Exodus, Moses and Zipporah

I have been reading Exodus again. Trouble ahead! By general agreement, Exodus 4:24-26 is one of the most puzzling passages in the Bible. Look it up and you will see what I mean. Out of the blue it tells us that Yahveh wanted to kill Moses. No preamble, no explanation. But Zipporah (wife of Moses) saved Moses from death by circumcising one of her sons

What gives? The most usual answer is that Moses had got behind on his circumcising of his sons and Yahveh was mad about that. So when Zip did the deed (with a sharp rock!) Moses was off the hook.

But the text doesn't say that. It does not say what got Yahveh mad. And what Zip said when she did the cut doesn't seem to relate to anything anyway. She touched Moses's feet with the detached flesh and said: “Surely you are a bridegroom of blood to me". Was it some sort of wedding?

So what is a "bridegroom of blood" anyway and why did that mollify Yahveh?

I think I can suggest a very tentative answer: Blood was identified with life in the OT and the Israelites were even forbidden to eat the blood of their animals (Leviticus 17:14). Hence Kosher slaughter to this day. No black pudding for Jews! So spilling blood was a big-deal sort of sacrifice and Yahveh liked sacrifices. And the point of Zip's words was that she and Moses were joint authors of that sacrifice.

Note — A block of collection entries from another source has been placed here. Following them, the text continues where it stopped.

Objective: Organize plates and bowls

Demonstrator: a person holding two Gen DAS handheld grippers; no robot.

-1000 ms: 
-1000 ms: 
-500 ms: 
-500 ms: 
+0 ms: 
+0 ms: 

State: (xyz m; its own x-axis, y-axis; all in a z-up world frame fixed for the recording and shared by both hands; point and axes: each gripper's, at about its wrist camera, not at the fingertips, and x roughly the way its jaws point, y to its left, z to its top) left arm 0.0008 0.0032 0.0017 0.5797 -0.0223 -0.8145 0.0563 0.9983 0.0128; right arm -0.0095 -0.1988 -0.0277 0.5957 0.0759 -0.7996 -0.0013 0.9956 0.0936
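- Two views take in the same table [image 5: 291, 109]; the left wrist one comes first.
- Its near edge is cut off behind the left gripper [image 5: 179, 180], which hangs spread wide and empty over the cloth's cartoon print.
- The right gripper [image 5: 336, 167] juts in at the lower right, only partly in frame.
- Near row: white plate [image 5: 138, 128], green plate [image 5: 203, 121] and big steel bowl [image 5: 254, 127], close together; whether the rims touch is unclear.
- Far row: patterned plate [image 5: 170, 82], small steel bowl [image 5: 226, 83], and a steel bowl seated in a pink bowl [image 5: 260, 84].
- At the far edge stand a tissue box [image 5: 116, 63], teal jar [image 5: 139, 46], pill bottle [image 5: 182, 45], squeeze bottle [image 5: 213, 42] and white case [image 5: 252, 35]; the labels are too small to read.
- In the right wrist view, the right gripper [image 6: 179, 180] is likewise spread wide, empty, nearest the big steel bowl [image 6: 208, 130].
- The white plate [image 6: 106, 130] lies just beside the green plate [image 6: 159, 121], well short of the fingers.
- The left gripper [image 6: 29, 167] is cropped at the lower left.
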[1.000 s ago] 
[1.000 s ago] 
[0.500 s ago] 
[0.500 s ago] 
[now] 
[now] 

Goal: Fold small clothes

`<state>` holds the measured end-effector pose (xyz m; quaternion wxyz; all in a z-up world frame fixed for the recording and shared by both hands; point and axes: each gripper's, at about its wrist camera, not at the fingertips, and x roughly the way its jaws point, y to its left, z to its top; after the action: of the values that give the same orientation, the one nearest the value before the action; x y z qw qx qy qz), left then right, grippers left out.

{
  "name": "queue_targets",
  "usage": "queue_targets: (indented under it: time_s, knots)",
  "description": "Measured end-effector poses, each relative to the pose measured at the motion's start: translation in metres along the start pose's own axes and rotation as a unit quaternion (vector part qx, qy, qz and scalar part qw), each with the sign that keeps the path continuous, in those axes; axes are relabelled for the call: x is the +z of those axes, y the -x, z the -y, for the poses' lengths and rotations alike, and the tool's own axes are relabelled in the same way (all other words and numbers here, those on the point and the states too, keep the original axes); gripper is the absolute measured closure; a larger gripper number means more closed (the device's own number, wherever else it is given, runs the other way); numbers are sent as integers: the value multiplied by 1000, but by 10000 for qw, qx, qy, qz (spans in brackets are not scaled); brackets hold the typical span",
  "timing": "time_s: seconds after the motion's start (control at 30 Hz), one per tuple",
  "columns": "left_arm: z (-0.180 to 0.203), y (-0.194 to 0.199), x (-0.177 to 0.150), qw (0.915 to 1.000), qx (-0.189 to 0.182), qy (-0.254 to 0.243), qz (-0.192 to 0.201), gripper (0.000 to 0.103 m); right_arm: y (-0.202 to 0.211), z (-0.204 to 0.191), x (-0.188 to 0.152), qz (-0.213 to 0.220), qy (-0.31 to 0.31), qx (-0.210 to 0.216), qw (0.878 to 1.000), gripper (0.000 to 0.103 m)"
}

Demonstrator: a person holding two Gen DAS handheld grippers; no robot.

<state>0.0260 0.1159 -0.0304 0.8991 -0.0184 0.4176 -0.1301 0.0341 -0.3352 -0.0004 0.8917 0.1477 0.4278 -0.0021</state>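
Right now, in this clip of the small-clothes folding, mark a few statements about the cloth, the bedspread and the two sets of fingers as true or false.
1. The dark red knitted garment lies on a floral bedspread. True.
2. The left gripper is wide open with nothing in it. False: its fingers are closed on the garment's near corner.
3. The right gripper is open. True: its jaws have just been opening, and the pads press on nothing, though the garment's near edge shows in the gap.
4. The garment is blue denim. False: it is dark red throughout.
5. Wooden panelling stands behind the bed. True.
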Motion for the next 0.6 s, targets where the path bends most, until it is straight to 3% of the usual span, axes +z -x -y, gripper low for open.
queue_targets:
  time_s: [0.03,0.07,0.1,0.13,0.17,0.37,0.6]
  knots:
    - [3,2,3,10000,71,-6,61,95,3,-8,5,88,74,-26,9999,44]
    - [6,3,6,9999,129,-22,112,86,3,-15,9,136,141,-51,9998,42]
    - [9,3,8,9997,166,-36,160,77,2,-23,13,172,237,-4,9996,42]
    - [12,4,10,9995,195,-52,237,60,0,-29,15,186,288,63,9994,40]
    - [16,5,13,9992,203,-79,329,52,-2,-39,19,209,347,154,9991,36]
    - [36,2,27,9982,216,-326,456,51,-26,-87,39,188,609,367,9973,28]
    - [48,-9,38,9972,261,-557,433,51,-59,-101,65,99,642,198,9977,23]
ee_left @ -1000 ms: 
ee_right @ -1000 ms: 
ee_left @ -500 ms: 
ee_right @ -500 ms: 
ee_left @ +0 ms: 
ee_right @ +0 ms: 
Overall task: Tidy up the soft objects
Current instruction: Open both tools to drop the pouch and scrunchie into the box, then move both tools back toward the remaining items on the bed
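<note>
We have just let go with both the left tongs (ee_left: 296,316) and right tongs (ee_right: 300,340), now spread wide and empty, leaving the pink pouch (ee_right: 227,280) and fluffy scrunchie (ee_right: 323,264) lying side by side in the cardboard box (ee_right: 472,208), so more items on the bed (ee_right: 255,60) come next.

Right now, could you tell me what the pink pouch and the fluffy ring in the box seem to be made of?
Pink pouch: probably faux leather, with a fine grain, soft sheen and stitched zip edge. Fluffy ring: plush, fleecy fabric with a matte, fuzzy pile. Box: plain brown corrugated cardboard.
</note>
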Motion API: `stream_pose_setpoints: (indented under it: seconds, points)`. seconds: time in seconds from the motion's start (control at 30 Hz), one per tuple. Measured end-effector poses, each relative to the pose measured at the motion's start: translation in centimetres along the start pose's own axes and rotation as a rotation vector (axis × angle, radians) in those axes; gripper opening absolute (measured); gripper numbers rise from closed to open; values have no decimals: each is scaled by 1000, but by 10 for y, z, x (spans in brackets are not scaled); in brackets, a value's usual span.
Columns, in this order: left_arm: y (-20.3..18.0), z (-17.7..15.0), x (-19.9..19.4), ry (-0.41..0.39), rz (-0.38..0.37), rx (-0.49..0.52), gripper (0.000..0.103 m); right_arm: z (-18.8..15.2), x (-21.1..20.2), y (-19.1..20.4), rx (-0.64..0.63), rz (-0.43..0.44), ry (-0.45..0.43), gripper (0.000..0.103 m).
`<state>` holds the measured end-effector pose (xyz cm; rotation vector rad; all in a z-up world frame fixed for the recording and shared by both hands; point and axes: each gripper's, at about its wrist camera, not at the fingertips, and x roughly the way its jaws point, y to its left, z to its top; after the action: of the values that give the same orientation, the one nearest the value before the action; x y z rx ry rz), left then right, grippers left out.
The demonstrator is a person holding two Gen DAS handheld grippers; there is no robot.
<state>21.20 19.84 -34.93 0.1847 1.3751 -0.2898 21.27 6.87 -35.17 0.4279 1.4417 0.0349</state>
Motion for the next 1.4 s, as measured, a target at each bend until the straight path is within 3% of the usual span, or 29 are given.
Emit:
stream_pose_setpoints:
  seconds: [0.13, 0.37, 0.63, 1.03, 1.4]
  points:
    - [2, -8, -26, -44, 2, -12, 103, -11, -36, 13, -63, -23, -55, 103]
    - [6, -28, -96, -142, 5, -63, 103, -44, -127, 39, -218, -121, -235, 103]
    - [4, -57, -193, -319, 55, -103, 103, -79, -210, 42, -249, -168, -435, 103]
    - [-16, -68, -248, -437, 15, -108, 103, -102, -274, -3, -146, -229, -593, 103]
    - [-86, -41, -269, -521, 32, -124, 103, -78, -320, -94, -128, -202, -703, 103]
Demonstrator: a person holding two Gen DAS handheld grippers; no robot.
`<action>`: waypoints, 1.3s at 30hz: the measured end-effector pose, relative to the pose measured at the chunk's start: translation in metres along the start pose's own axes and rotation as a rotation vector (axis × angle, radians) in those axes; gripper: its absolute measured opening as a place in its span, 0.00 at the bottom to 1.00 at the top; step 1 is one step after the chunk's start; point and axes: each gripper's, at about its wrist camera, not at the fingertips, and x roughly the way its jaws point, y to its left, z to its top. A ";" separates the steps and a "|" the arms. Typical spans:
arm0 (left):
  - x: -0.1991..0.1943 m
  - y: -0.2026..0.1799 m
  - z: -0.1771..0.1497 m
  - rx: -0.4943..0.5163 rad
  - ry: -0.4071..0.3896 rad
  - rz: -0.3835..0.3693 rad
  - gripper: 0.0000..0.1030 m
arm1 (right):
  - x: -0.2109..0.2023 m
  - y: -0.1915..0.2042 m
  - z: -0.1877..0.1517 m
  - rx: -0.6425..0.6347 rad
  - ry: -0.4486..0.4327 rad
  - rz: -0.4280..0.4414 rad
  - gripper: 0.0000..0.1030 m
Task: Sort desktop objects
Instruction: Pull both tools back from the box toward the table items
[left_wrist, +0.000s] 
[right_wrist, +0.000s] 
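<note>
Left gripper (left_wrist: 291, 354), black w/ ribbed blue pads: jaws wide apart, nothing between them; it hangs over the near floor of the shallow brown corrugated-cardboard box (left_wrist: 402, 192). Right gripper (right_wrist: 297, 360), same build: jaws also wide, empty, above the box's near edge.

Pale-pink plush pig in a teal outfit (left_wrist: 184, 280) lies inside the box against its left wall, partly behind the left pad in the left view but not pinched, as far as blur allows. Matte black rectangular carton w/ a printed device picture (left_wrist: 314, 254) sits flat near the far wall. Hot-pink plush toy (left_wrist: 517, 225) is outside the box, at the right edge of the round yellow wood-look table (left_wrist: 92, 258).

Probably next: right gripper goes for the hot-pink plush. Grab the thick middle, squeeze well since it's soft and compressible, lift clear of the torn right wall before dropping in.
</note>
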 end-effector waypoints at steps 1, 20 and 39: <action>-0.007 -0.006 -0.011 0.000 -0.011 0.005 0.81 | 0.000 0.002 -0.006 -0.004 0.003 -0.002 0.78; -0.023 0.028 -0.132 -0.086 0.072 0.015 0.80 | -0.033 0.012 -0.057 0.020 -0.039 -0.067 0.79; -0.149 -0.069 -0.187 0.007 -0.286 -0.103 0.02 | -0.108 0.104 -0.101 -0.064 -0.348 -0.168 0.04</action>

And why was Yahveh mad at Moses in the first place? Because Moses had been a big-time foot-dragger (what's the Yiddish for people like that?) up until that point. Yahveh had to wheedle him to undertake his mission to Egypt. So Yahveh simply got fed up with Moses.

If my account of Yahveh portays him in a very human light, forgive me. Exodus does the same.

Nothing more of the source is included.